The Montessori Method was developed at the turn of the century. During this time, Dr. Maria Montessori literally wrote the book(s) on childhood development and education. One of her most popular titles, “The Absorbent Mind” outlines beautifully what she uncovered about teaching our youngest children. But because of the time in which it was written, uncovering the meaning behind the terminology is challenging. 

Before you assume the absorbent mind is edu-speak that doesn’t apply to you, we encourage you to pause! The absorbent mind is an important concept that can help parents, caregivers and loved ones approach early childhood education differently. 

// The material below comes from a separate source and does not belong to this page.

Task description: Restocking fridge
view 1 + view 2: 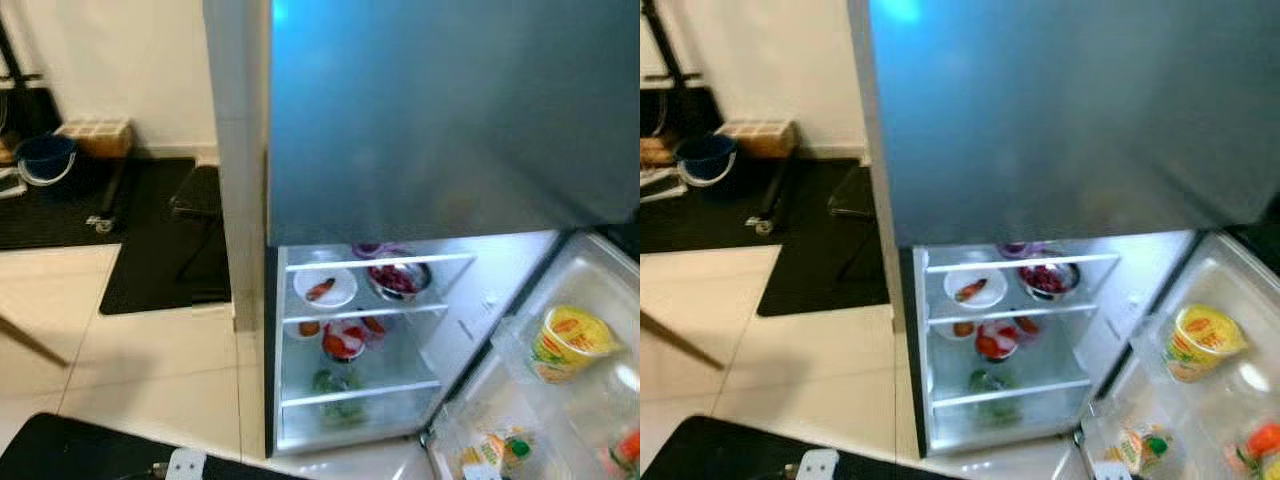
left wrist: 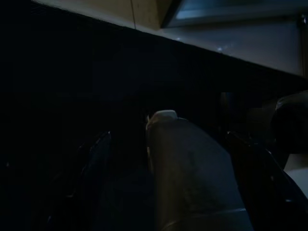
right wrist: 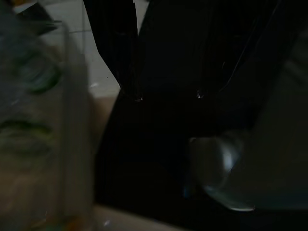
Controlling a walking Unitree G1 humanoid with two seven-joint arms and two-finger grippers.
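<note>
Bottle [image 2: 192,178] sits between left pincer [image 2: 178,159] fingers.

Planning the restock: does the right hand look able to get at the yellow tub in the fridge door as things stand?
Probably yes. The fridge door stands open on the robot's right, and the yellow tub sits exposed in its shelf with nothing in front.

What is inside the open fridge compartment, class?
Fridge shelves hold a white plate, a metal bowl of dark red food, and red and green items below; anything behind them is hidden.
</note>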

What is the absorbent mind? 

The absorbent mind is less of a “thing” and more of a stage of development. Dr. Montessori classified the ages between birth and 6 years old as the absorbent mind – or a time when learning is less of an activity and more of a state of being. Children in this age range are constantly learning. The entire world is new to them, so every interaction is a new discovery. 

If you’ve ever spent time with a young child, you’re acutely aware of their ability to pick up on new ideas or actions. They approach things with wonder, asking a lot of “why” questions and paying close attention to your every move. This is how they discover the world, learn about themselves and understand their place. 

How does the absorbent mind play into the Montessori Method?

The absorbent mind doesn’t need formalized lessons or rigid instruction to learn. The entire idea behind the absorbent mind is that young children learn through experiencing the world and interacting with objects. So, in the Montessori Method, primary and elementary environments are less structured than traditional American schools. To foster learning, materials are carefully curated and spread throughout the environment, encouraging exploration, observation and interaction. Through these processes, students uncover the same lessons that are found in textbooks. 

How can I support my child who is in the absorbent mind age range?

There is a lot of pressure to provide children the best opportunities to succeed. This can lead to caregivers feeling stressed to purchase specialized materials, enroll children in courses or attend a new cultural event every weekend. There is nothing wrong with doing these things. But when you feel anxious, overwhelmed or like you’re not doing enough, remember the absorbent mind. Your young child learns through doing and experiencing life with you. They can learn amazing lessons at the children’s museum, but they can also learn lessons by splashing in a puddle in the backyard. Time spent at the farmer’s market is enlightening, but so is exploring colors in the crayon box at home. Education in this age range doesn’t have to be highly planned, expensive or tedious for caregivers. Instead, focus on spending time with your child and explaining what you’re doing.